Trees connect to a different kind of past to that of the built environment. The Botanic Gardens is as constructed as any other city structure, but there is a looseness of time in the gardens. No one besides the joggers is rushing. Girls sit writing postcards on the grass, eating through a packet of raspberry tartlets, a man in a suit lies under a tree, flat on his back with his palms facing up. A family pat the fat branches of the Queensland Bottle Tree.

Walking out of the gardens and back into the city, I ignore the buildings and look only at the trees. There are more of them than I have previously realised, although I do have favourites I always look for, like the row of plane trees along the sandstone wall of the viaduct on Elizabeth street. While plane trees are maligned by some for causing allergies, I appreciate their toughness, growing tall on city streets where it seems trees would not be able to grow.

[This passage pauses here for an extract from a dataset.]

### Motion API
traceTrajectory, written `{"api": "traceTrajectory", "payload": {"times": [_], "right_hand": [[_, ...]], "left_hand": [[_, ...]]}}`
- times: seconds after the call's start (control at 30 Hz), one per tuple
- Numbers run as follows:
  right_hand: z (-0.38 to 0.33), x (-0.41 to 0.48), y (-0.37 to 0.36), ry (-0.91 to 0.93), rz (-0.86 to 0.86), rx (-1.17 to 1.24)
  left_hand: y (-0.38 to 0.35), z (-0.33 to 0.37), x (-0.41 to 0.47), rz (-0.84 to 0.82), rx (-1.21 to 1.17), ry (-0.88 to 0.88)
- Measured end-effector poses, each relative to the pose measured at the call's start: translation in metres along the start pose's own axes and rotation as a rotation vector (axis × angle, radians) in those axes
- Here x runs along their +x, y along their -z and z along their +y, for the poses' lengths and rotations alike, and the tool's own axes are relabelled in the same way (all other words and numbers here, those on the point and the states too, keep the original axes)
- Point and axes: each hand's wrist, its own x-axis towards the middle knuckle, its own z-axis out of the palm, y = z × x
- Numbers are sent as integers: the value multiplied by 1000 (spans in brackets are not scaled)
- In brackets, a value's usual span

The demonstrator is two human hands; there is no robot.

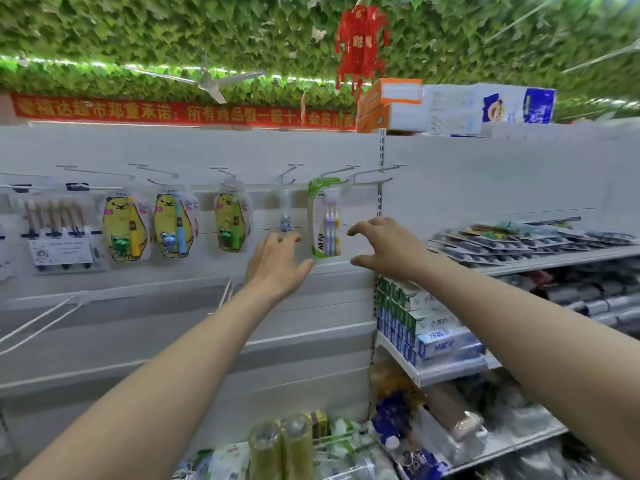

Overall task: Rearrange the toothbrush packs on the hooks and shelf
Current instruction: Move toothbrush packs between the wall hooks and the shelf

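Two bare hands up at the wall of hooks, one to each side of the green-and-white toothbrush pack [325, 218].

Head view only. Landmark: that green-and-white pack, hanging upright from its hook [334, 171], no hand on it. Left hand [277, 259] just left of and slightly below the pack, fingers loosely spread, holding nothing, fingertips close under a small clear pack with a grey figure [286, 213] on the next hook to the left. Right hand [381, 245] just right of the pack, fingers curled wide like a claw, also holding nothing. Further left of the pack, three yellow bear packs [232, 220]. Right of it, flat packs stacked on a shelf [561, 259] (blurred, contents unclear).

Likely light, thin card with a stiff plastic blister, slippery on the face; best pinched at both side edges, then lifted and slid off the hook by its top hole.
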Motion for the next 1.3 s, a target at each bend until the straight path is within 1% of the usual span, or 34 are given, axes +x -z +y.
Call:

When the British arrived in Sydney Cove in 1788 they immediately set about clearing the land and making it suitable for settlement and agriculture: although their early attempts to at farming were for the most part a failure. On the map of “hitherto explored country” published in Watkin Tench’s A Complete Account of the Settlement at Port Jackson, published in 1793, areas of land in the Sydney region are marked according to their perceived qualities: “bad country”, “swampy and barren”, “nothing but rocks”, “wretched and brushy”, with the occasional “patch of good land” here and there. It is a map of disappointment, although in many ways Watkin Tench was a curious and sympathetic observer of the Sydney landscape.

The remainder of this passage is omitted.